(PROBLEM REQUIREMENTS): Return every line of the listing below, unchanged, from its first line to the line holding "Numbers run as", that line included.

(DATA PROVIDED):

━━━━━━

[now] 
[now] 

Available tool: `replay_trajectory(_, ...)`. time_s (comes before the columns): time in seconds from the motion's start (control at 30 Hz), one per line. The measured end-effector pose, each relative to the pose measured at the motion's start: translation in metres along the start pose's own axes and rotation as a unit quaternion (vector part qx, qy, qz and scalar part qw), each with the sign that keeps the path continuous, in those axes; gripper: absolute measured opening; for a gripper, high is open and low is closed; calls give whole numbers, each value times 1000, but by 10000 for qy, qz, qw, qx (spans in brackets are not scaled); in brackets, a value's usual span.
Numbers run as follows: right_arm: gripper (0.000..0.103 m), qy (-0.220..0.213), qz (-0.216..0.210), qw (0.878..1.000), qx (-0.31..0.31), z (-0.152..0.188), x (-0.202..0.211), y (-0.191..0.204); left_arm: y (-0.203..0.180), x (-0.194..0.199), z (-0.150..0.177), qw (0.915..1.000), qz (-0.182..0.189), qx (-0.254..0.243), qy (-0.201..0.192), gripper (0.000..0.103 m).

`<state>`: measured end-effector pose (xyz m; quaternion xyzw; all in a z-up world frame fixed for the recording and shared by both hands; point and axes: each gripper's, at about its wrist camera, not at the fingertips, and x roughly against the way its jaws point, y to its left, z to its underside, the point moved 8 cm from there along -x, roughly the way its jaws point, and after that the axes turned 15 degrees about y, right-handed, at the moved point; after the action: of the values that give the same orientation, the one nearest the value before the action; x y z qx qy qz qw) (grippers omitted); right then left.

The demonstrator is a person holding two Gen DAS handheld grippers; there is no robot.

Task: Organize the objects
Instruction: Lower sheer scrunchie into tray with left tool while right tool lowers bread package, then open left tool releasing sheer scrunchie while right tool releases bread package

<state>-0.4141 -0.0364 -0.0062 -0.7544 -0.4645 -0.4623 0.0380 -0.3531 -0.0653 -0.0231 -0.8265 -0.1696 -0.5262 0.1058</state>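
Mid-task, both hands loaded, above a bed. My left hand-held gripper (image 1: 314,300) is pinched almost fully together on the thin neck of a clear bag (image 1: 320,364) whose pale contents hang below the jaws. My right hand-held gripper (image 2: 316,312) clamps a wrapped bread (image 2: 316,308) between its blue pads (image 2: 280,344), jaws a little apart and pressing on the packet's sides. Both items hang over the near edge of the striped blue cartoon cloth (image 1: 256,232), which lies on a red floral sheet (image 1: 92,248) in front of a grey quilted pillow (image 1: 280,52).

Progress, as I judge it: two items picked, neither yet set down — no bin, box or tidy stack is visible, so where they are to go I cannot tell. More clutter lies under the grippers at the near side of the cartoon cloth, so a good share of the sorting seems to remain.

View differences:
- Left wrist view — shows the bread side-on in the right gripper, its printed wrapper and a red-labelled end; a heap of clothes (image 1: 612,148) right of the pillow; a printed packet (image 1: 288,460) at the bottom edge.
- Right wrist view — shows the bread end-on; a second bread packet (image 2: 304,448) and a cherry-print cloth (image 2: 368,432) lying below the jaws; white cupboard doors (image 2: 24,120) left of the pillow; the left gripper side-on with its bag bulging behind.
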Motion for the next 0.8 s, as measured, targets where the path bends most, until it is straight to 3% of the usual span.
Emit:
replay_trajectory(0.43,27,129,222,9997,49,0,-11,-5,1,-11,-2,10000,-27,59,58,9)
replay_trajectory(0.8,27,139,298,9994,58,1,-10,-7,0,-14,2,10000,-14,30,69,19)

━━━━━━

(EXPECTED ANSWER):
[now] 
[now] 

Available tool: `replay_trajectory(_, ...)`. time_s (comes before the columns): time in seconds from the motion's start (control at 30 Hz), one per line. The measured end-effector pose, each relative to the pose measured at the motion's start: translation in metres along the start pose's own axes and rotation as a unit quaternion (vector part qx, qy, qz and scalar part qw), each with the sign that keeps the path continuous, in those axes; gripper: absolute measured opening; for a gripper, high is open and low is closed; calls give whole numbers, each value times 1000, but by 10000 for qy, qz, qw, qx (spans in brackets are not scaled); in brackets, a value's usual span.
Numbers run as follows: right_arm: gripper (0.000..0.103 m), qy (-0.220..0.213), qz (-0.216..0.210), qw (0.878..1.000), qx (-0.31..0.31), z (-0.152..0.188), x (-0.202..0.211), y (-0.191..0.204); left_arm: y (-0.203..0.180), x (-0.194..0.199), z (-0.150..0.177), qw (0.915..1.000), qz (-0.182..0.189), qx (-0.254..0.243), qy (-0.201..0.192), gripper (0.000..0.103 m).

No further output is required, since the answer is complete.